Talvez, a via judicial, no entanto, faça a Sabesp mudar de postura. O Ministério Público apura as responsabilidades pela crise, com foco em denúncias de corrupção na empresa, mas também na análise da qualidade da água oferecida. No caso dos desvios, executivos da Sabesp são investigados por supostas ligações com prestadoras de serviços da companhia. Os promotores suspeitam de contratos que somam R$ 1,1 bilhão.
Outro problema tão grave quanto tem a ver com o tratamento do esgoto gerado. Apesar de metade do faturamento da Sabesp vir de tarifas relativas ao esgoto, nesse item a companhia de saneamento se limita quase sempre a drenar os dejetos residenciais e de empresas, jogando-os nos rios mais distantes. Metade dos dejetos segue esse caminho.
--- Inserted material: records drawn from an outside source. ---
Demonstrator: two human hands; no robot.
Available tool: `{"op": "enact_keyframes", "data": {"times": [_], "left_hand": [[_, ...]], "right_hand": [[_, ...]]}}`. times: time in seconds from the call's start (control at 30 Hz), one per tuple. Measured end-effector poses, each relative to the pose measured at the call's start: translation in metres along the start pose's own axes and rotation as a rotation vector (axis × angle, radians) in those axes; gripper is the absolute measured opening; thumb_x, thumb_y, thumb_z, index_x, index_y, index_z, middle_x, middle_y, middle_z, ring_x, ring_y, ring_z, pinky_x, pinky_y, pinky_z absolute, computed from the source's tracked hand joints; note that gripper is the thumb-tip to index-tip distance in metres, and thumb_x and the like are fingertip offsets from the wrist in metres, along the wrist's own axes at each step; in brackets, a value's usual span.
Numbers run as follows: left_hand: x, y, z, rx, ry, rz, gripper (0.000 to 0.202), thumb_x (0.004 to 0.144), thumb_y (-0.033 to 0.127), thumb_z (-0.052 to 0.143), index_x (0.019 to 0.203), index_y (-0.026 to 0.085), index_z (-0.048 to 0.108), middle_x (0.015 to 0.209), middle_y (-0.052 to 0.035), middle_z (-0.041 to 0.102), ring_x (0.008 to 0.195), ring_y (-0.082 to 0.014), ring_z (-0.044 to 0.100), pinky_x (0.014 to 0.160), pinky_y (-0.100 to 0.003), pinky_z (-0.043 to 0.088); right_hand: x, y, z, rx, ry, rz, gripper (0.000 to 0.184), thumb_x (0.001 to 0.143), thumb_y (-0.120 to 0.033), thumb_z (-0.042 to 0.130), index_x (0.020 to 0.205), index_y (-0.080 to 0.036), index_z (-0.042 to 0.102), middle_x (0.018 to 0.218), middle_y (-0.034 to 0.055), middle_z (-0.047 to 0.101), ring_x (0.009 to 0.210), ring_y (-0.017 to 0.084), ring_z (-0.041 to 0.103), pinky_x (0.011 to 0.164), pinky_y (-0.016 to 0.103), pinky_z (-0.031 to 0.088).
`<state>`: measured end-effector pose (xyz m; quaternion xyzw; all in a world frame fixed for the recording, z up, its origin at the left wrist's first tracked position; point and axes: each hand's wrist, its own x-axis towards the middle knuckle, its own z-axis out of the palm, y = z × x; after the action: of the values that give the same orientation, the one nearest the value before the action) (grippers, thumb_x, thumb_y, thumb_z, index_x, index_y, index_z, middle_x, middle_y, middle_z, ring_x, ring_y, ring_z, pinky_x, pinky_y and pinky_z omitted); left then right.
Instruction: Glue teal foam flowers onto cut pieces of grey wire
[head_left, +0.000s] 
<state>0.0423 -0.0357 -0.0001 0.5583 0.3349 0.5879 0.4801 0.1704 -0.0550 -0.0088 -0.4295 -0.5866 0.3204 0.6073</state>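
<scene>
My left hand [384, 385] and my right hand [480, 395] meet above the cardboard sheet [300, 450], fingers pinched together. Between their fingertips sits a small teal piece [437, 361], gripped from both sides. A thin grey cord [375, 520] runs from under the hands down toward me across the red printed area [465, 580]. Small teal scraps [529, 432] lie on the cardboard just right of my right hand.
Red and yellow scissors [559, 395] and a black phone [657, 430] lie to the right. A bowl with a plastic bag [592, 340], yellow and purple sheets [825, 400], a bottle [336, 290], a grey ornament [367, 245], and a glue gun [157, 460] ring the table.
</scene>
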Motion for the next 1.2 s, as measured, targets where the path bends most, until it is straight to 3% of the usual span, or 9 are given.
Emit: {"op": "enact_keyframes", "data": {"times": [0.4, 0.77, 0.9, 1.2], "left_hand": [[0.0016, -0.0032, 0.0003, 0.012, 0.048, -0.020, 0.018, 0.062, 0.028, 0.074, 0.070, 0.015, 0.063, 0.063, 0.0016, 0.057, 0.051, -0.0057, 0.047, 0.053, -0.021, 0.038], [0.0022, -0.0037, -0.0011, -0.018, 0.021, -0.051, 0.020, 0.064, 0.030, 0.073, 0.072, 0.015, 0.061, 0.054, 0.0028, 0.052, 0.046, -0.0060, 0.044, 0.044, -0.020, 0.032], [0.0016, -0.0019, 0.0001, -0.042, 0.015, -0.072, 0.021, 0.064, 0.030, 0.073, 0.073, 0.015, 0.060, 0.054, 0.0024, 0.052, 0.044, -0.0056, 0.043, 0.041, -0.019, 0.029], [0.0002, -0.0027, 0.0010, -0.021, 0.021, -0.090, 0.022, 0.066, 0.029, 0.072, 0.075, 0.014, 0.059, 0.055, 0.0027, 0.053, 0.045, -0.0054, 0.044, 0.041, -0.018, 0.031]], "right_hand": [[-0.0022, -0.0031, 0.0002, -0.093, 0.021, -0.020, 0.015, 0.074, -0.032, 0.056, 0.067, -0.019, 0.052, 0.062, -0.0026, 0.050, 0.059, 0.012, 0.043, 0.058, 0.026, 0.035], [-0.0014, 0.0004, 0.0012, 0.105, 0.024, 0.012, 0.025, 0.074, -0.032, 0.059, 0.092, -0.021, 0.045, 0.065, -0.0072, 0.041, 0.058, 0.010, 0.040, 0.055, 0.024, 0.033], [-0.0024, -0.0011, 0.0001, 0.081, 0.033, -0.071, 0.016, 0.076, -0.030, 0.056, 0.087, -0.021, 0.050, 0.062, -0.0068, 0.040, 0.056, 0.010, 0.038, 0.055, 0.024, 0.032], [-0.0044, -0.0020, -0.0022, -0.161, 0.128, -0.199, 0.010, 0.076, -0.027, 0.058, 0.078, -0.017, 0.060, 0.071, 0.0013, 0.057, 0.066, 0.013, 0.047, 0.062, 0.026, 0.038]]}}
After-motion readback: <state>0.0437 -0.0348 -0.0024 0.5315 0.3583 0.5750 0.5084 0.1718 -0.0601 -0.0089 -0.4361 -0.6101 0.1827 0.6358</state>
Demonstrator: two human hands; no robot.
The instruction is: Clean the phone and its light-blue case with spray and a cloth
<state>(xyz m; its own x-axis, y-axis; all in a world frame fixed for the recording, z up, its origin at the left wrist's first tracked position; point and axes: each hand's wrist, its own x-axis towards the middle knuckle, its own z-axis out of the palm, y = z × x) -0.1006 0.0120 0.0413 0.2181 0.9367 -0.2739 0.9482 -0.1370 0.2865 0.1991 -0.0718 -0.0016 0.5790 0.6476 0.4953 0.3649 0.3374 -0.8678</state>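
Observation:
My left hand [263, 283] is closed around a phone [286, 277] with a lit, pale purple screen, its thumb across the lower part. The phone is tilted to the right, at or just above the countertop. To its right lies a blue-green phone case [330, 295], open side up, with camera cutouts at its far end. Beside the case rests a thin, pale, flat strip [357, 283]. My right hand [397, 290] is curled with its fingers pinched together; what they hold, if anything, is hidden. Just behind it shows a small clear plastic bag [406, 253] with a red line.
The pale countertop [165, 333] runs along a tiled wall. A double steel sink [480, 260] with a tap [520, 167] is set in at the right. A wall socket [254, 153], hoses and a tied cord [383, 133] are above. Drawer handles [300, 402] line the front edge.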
A cobrança pelo uso das águas dos rios não deslancha, como gostariam os especialistas. O lobby do agronegócio freia a adoção da cobrança na irrigação, que responde por mais de 30% da demanda paulista. A medida, devidamente regulamentada, parou no gabinete de Alckmin. O enquadramento dos rios também foi engavetado, mas definiria os usos possíveis dos cursos de água do estado.
Enquanto isso, os consumidores aumentam a procura por água mineral, cujo mercado crescerá 30% em 2014, devido à Copa, mas também por causa da crise. Ou procuram fontes de poços artesianos, como faz Rogério Inácio de Sá Morais, 92 anos, que há 20 prefere ir a uma fonte na Zona Sul, em vez de consumir a água da Guarapiranga.